> _What the task asks_: Transcribe the data exactly. Pictures stay out.

> _Provided material_:

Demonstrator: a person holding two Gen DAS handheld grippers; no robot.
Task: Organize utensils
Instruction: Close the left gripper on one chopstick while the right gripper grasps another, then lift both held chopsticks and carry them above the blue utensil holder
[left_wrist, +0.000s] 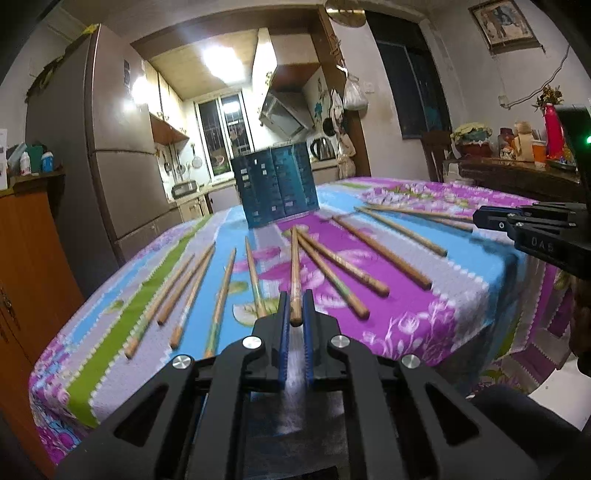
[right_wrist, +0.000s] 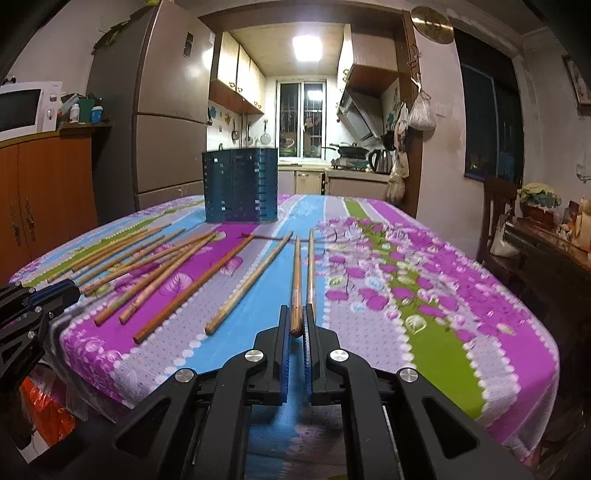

> _Answer to this problem_:
Demonstrator: a person holding two Gen DAS handheld grippers; no robot.
Task: Organize utensils
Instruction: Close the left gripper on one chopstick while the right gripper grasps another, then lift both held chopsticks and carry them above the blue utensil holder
[left_wrist, +0.000s] 
[right_wrist, +0.000s] 

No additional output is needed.